The connectedness of Islamic and political leadership in Kano is clearly not a new phenomenon, as political leaders have long used religion to bolster legitimacy even as religious leaders use politics for influence. But it seems likely that this pattern has been reinforced by the re-extension of criminal
sharia law and the appointment of Muslim scholars to key positions in the Kano State Government (Thurston
2015). Moreover, it has become a deeply contested issue, both among Kano’s politicians and among its Islamic leadership. In a country where politics is tainted by oil money and perceptions of corruption, many religious leaders claim to keep their distance from it; vice versa, the recent history of religiously framed violence in Nigeria has made religion one of the more volatile tools in the arsenal of politicians. This analysis, however, suggests that such divisions are often more rhetorical than real and that leaders who combine political and religious sources of power are perhaps most able to affect patterns of mobilisation and collective action.

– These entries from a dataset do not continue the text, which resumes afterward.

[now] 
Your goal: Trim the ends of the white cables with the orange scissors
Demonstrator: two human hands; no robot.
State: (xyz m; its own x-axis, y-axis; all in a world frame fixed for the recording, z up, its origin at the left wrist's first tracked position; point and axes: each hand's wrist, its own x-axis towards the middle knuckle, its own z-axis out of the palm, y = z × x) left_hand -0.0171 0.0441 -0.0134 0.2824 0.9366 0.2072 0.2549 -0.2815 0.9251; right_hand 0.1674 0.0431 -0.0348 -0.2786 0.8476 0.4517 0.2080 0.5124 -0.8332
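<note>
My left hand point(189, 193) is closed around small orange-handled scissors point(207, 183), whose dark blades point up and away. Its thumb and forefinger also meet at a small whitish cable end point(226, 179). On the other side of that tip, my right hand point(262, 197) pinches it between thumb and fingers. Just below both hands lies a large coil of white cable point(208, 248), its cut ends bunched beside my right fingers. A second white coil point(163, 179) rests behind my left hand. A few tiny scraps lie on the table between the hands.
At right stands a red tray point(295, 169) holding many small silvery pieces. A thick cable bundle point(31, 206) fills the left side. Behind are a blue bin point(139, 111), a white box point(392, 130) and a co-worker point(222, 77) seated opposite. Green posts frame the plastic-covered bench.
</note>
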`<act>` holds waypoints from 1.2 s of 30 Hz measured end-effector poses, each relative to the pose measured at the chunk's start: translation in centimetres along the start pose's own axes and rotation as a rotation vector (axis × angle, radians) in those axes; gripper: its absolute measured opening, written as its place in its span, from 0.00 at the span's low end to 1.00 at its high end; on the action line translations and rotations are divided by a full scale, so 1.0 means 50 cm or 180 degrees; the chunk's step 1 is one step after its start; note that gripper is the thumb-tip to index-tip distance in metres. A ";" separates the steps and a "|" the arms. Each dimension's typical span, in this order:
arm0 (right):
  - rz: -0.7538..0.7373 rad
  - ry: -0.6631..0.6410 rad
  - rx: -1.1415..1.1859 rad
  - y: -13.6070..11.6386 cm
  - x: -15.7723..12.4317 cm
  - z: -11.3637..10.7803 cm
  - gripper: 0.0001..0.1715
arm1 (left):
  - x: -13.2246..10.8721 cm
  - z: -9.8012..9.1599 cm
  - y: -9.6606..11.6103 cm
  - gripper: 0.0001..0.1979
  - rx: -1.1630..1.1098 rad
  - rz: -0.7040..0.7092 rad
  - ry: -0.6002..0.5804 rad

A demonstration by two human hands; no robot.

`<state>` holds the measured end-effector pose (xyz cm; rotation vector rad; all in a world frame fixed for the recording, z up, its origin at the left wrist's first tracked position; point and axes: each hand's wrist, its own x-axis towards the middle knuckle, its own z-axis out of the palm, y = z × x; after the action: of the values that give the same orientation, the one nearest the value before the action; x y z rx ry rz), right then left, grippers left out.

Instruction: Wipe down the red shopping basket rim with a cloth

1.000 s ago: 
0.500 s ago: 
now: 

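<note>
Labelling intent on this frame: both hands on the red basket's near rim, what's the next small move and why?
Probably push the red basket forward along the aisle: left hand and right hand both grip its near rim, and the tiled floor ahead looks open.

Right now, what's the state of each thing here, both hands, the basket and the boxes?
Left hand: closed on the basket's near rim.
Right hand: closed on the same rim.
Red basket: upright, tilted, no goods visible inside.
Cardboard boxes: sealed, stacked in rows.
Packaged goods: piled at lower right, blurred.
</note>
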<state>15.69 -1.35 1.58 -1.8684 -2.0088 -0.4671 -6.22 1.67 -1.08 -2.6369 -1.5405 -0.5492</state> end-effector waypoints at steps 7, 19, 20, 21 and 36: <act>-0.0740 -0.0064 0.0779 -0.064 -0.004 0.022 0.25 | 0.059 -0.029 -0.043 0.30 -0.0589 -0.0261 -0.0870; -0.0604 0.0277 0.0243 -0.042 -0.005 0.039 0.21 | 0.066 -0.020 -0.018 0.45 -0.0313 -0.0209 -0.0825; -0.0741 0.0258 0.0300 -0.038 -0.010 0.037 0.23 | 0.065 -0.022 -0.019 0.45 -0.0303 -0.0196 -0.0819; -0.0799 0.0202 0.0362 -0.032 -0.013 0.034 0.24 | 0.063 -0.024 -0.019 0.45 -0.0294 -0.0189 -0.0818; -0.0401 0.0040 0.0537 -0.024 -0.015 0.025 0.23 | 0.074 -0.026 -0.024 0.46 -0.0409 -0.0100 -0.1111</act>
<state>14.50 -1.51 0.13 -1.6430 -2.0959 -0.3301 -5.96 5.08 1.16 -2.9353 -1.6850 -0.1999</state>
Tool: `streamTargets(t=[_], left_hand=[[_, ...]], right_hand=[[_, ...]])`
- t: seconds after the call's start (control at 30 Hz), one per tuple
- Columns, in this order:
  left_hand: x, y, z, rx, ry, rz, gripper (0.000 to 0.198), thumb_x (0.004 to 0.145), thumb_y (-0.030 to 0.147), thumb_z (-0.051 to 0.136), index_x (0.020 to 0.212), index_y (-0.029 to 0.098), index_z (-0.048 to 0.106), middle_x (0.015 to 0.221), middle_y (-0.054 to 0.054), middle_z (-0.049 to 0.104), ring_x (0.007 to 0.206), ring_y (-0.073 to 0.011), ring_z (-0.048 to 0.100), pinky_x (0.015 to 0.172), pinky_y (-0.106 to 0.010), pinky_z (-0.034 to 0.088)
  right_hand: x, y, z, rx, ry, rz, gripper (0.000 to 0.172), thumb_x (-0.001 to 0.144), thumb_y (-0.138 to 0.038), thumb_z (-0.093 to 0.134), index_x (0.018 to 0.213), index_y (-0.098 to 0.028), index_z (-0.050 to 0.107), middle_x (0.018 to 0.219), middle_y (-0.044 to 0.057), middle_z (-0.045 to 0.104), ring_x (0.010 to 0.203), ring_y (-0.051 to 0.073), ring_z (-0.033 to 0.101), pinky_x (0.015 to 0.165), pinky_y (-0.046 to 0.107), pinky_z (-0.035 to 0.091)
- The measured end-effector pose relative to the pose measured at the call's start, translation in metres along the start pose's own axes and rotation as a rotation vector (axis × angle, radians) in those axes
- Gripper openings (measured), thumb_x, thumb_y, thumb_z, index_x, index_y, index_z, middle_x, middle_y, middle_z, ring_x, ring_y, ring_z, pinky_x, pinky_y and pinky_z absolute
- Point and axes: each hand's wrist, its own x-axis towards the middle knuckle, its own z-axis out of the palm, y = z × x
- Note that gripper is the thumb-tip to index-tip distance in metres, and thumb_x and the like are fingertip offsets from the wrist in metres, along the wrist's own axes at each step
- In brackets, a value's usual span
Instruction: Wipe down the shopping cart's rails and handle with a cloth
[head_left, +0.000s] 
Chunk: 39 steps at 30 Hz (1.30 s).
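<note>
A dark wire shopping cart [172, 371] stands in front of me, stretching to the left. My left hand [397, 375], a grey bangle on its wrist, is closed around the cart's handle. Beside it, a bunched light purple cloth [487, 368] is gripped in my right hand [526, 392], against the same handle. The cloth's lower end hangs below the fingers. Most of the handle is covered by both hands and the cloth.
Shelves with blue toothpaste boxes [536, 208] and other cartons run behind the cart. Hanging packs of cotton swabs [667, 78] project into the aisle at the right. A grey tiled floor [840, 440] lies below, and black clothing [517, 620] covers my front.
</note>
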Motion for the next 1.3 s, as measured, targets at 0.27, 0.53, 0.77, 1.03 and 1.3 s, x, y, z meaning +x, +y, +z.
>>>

Of course, both cases also demonstrated that Kano’s politicians and state officials had important roles to play beyond their connections with religious authority. In fact, echoing Wilkinson’s (
2006) analysis of Indian riots, the cases suggest crucial roles for the state’s security services. In 2004, their failure to prevent the riots was followed by strongly coercive measures, which, in themselves, likely contributed to the level of destructiveness of the riots. In 2006, in turn, the lack of an opportunity for violence was at least in part due to the preventive action taken by the federal security forces.
42 Discursive framing, therefore, was by no means a sufficient condition to prevent violence in response to the cartoon publication; however, it was at least a contributing factor and, quite possibly, a necessary one.